The decision ratchets up the legal pressure on Armstrong, who's lost his seven Tour de France titles, enormous advertising and sponsorship deals, and a large part of his reputation.
Lawyers for the cyclist had been negotiating with Justice Department leaders but those settlement talks broke down in recent weeks "because we disagree about whether the Postal Service was damaged," Armstrong's attorney Robert Luskin said in a written statement.
"The Postal Service's own studies show that the Service benefited tremendously from its sponsorship – benefits totaling more than $100 million," Luskin added.
But people at the highest levels of the U.S. government don't see it that way. Authorities said Armstrong and other riders on the team "knowingly" violated agreements that required them to wear the Postal Service logo and follow the rules of the sport's governing bodies — rules that banned the use of certain performance enhancing substances and methods.
Armstrong admitted using some banned substances in a recent TV interview with Oprah Winfrey but anti doping officials say he didn't come clean about how recently he had stopped the practice.
"This lawsuit is designed to help the Postal Service recoup the tens of millions of dollars it paid out to the Tailwind cycling team based on years of broken promises," said Washington, D.C. U.S. Attorney Ron Machen.
The Postal Service sponsored the team owned by Tailwind and predecessors from 1996 to 2004 — dates that could become important if Armstrong argues the statute of limitations on the fraud has expired.

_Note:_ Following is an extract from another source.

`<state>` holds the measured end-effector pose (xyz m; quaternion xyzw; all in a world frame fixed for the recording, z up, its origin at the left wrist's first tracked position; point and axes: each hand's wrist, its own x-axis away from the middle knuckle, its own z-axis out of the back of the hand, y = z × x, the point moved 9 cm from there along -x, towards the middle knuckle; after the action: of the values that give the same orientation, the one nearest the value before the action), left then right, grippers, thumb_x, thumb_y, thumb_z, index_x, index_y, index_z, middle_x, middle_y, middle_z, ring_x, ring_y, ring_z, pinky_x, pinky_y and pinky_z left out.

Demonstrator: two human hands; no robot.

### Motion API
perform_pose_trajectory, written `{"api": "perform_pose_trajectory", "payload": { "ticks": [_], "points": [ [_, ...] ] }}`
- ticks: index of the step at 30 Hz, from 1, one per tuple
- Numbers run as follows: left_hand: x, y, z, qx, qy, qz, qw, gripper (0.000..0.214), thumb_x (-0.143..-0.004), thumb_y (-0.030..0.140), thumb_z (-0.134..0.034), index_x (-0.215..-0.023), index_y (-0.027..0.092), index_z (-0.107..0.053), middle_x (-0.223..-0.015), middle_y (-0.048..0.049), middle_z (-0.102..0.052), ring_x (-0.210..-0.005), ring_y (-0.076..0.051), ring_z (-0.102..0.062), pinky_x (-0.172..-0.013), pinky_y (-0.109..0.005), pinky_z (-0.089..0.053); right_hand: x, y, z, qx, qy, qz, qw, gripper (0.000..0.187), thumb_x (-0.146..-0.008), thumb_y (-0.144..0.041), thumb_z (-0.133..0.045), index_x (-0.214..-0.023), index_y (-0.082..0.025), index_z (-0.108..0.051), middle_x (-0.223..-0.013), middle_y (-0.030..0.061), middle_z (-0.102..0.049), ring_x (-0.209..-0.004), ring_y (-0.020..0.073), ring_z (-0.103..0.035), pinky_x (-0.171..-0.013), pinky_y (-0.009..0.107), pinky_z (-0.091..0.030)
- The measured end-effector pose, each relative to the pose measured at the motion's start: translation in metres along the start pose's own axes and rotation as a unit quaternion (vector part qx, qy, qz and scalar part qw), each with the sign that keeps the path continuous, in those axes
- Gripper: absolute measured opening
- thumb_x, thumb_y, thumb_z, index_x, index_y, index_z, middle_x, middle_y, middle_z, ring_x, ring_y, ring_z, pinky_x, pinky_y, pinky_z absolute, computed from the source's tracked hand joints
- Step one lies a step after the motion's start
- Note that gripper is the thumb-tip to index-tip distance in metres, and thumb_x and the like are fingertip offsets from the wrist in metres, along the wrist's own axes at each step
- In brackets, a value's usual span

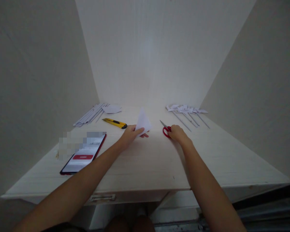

The Justice Department says it will detail its allegations against Tailwind, Armstrong and longtime team manager Johan Bruyneel within 60 days. Authorities are joining a case filed in 2010 by Floyd Landis, who rode with the Postal Service sponsored team. The case was filed under the federal False Claims Act, a Civil War era law that allows whistleblowers to sue when the government is defrauded and to collect a portion of any winnings.
"Today's action demonstrates the Department of Justice's steadfast commitment to safeguarding federal funds and making sure that contractors live up to their promises," said Stuart Delery, a principal deputy assistant attorney general.